Words in history

Publish date 04-08-2021

by Renato Bonomo

History is knowledge that has a specific approach to understanding reality: it studies it considering its becoming in space and time. For this reason we have the history of man, the history of mathematics, the history of science. We can also know the history of words; they too undergo changes, in fact over time the same combination of letters can take on very different meanings.
Much then depends on the cultural, political and social context in which they are pronounced and written. Here is the extreme caution in handling words, especially when we are confronted with areas that are very different from ours.

Let's try to think about some examples: let's take the term peace. In the history of Rome, the term "pax" has often meant the submission of peoples to Roman rule. For the Latins "peace" meant "pacification" that is the definitive subjugation of the enemies finally rendered harmless. In a famous passage, Tacitus put into the mouth of the Caledonian general Calgaco the affirmation that the Romans called peace what they had made a desert.
Speech consistent with the mentality of the time for which peace was being prepared with the war that should have silenced the enemies.

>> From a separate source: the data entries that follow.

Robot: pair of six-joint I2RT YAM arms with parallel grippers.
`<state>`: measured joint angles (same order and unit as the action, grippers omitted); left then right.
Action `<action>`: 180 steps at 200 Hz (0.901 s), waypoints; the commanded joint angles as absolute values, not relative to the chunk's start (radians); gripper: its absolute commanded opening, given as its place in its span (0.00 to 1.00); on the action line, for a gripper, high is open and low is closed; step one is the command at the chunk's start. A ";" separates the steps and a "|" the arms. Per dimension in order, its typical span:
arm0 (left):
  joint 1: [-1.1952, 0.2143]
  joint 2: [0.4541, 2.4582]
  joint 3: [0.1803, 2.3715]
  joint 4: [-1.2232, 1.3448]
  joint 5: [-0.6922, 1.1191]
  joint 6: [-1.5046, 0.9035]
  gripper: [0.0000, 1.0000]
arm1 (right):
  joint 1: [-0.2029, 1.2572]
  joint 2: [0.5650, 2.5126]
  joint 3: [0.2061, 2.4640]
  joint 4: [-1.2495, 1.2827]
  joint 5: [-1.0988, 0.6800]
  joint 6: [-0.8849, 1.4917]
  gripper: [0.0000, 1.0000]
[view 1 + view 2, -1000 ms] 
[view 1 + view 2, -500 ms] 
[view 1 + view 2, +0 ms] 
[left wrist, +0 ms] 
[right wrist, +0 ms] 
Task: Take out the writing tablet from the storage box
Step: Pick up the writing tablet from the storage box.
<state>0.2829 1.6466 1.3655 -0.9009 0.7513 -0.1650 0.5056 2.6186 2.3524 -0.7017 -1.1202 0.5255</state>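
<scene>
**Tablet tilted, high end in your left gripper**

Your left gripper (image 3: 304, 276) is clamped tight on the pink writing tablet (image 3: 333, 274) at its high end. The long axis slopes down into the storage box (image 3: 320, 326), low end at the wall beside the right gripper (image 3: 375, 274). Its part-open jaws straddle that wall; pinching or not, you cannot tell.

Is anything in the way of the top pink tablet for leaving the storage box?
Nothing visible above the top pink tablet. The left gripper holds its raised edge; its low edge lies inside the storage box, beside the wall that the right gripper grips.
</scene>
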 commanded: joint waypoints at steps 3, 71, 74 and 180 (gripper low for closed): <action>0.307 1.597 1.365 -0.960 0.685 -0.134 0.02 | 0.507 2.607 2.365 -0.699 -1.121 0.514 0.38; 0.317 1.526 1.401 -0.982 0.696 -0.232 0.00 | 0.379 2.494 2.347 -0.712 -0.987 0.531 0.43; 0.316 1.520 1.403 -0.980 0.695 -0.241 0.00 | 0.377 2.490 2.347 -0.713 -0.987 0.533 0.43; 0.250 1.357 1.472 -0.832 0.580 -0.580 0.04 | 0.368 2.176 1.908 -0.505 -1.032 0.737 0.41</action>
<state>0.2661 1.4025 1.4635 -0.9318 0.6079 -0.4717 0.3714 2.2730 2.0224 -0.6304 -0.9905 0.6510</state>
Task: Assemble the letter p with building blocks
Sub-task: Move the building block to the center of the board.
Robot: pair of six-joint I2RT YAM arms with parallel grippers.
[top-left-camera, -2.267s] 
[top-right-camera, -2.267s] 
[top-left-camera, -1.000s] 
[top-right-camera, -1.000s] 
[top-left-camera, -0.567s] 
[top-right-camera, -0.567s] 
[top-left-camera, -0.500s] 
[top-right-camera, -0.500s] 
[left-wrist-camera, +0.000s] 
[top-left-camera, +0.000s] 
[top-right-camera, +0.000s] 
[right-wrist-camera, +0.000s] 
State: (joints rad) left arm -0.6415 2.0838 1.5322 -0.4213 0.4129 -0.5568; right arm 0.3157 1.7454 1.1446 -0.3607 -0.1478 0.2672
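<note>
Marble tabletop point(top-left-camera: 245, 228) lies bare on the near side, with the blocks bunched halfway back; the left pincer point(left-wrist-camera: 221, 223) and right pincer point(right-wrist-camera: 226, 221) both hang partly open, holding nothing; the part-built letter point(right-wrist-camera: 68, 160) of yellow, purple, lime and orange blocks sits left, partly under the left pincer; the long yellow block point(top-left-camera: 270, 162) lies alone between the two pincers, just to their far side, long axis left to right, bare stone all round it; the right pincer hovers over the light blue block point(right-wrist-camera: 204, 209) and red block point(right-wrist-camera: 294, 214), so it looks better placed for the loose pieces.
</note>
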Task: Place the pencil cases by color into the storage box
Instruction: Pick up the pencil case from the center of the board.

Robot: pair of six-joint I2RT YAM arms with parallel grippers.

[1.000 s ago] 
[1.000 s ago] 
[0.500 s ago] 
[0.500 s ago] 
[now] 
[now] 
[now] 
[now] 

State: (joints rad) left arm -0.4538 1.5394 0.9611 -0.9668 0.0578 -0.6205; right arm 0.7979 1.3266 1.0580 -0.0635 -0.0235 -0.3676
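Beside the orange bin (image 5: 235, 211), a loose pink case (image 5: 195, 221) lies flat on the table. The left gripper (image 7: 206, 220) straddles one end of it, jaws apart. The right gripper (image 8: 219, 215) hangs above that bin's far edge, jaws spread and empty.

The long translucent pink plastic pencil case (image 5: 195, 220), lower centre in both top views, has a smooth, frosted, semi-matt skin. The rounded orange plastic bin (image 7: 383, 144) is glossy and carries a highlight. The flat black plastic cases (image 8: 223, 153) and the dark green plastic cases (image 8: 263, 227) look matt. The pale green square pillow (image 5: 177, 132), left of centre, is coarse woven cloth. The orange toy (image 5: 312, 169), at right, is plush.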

Another word that has had a very troubled history is "justice". On the subject, the lesson of Plato in his Letter VII in which the philosopher denounced the great confusion that struck the Athenians of his time still remains unsurpassed.
When his fellow citizens, condemning Socrates, the most just man of all, were convinced that they had done "justice" and instead had blatantly mistaken injustice for justice. When the confusion between good and evil progresses, we are capable of the most heinous crimes, Hannah Arendt reminds us in her Banality of Evil.

Discovering the different meanings attributed to words over time does not mean falling into relativism for which everything is worth (or, better, is worth nothing). It means discovering how men, in every age, have posed the problem of defining these values ​​because they have suffered unjust actions, have suffered and suffered, have dreamed of a better world. Perhaps this can be an effective perspective to seek the meaning of the fundamental values ​​that allow us to live together, without falling into contradictions.
Try starting not from big theoretical problems (what is justice?) But from small daily episodes of injustice, discrimination that even children know how to recognize.
Precisely by treating small injustices, we will be able to build more just societies.